It's like the big crappy pile of stuff you don't want to be are required to do.

Oct 12, 2012 20:07

You stand before it cursing it dreading the moments to come, prehaps even recounting the many was that this in fact sucks donkey. Then you stop and just get to work.

I feel like my life is the same way, I get down on it, really down and before I can even post about it I get busy or I just get on with it. It's now the weekend and direct opposite of how one should feel about the weekend, I am dread it. I know what tomorrow will bring. Nothing new, no wonder no real joy. I will wake up around the same time I normally do, I will leave around 8 am to go to the grocery store. I will buy the same things listening to the same Podcast. I will look for the same cachier, I will say the same thing, I will think and feel the same thing and bag my groceries and go home. I will watch TV and fall asleep druing the middle of the day if I am not invited to the one place I get invited to. I will reflect on the day later and say what I should have done instead of what I did.

Routines are fine, don't get me wrong I NEED them but is void of joy.
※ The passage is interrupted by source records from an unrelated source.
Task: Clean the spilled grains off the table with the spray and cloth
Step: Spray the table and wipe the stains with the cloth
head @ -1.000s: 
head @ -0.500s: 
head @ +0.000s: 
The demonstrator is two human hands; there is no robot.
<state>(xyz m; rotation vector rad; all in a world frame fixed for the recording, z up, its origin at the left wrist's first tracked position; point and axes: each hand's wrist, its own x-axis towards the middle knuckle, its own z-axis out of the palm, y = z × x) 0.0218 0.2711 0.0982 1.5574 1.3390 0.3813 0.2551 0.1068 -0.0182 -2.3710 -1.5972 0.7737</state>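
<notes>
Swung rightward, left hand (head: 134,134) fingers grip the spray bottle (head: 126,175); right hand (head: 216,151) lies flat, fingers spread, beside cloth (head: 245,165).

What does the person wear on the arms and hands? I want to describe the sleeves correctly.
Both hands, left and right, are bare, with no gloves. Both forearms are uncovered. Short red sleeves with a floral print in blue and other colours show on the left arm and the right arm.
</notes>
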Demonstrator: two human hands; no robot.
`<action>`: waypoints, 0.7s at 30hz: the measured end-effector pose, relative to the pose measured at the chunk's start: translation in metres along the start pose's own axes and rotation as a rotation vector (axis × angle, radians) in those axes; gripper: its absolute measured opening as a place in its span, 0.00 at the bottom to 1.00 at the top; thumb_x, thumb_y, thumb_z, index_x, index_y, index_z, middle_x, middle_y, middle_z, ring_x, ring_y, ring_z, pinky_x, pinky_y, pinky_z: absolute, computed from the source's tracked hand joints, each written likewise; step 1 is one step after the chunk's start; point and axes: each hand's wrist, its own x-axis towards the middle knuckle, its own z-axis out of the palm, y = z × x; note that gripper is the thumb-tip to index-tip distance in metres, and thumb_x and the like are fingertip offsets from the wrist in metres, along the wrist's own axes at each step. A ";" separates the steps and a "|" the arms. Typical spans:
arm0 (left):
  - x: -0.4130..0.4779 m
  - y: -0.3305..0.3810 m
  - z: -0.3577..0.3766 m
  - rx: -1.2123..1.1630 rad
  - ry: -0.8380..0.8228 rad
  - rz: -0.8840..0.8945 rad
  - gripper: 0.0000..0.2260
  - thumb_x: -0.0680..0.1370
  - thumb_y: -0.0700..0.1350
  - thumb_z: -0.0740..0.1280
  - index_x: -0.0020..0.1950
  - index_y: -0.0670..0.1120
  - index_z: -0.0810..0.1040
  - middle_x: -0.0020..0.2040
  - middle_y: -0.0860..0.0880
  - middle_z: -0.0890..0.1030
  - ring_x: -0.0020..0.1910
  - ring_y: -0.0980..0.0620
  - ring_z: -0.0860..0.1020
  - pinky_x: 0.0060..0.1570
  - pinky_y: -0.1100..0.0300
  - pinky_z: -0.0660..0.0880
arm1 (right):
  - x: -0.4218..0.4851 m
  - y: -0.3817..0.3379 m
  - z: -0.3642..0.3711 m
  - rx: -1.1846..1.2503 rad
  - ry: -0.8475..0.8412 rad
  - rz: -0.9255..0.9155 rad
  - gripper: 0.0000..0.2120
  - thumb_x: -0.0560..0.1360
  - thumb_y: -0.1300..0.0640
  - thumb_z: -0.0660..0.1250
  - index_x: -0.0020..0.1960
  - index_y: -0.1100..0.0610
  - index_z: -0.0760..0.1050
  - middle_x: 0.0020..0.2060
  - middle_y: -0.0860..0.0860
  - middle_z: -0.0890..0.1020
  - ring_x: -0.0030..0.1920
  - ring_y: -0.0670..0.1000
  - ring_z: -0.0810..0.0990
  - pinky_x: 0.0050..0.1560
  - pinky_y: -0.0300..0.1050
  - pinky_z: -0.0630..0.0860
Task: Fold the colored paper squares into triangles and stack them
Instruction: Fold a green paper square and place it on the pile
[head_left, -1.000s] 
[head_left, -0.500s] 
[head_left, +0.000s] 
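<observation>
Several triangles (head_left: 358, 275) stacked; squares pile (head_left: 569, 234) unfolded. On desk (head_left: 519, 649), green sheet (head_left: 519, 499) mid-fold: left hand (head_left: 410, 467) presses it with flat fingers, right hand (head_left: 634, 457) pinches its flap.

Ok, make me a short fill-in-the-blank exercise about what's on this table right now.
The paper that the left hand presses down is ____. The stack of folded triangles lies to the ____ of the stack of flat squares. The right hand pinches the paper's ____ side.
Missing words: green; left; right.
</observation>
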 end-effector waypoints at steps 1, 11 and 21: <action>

I say I want to play some games, take my mind off things but I don't and everything I want to do I can find several problems with it.

Then there is coming home, I just don't want to rather I can get in and not run into crap or not I just don't want to. Add to it the one thing I absolutely love at home I am extreamly worried about. Sara, she is scared of everything now, she use to be fearless. She harly comes into the room and she has been moping around. I try to cheer here up and it just doesn't work. I try furiously and it seems to work but the next day its back to the same. I suspect its my mother but there is nothing I can do about it yet. I have talked to her before and I will talk to her again and she will deny it and I will tell her I don't believe you.

Yep. Tired of wallowing in it and its time to just jump in again. I will say this, I feel like a tool, an actual tool not a metaphorical tool. I am rested over night to me taken out my casein the morning used all day and rested overnight again, its all I'm good for. One would say the anser is you need to get out, but ah, there is that whole many problems with that issue. Maybe later.

aaaaaand I'm too lazy to fix my illiterate spelling.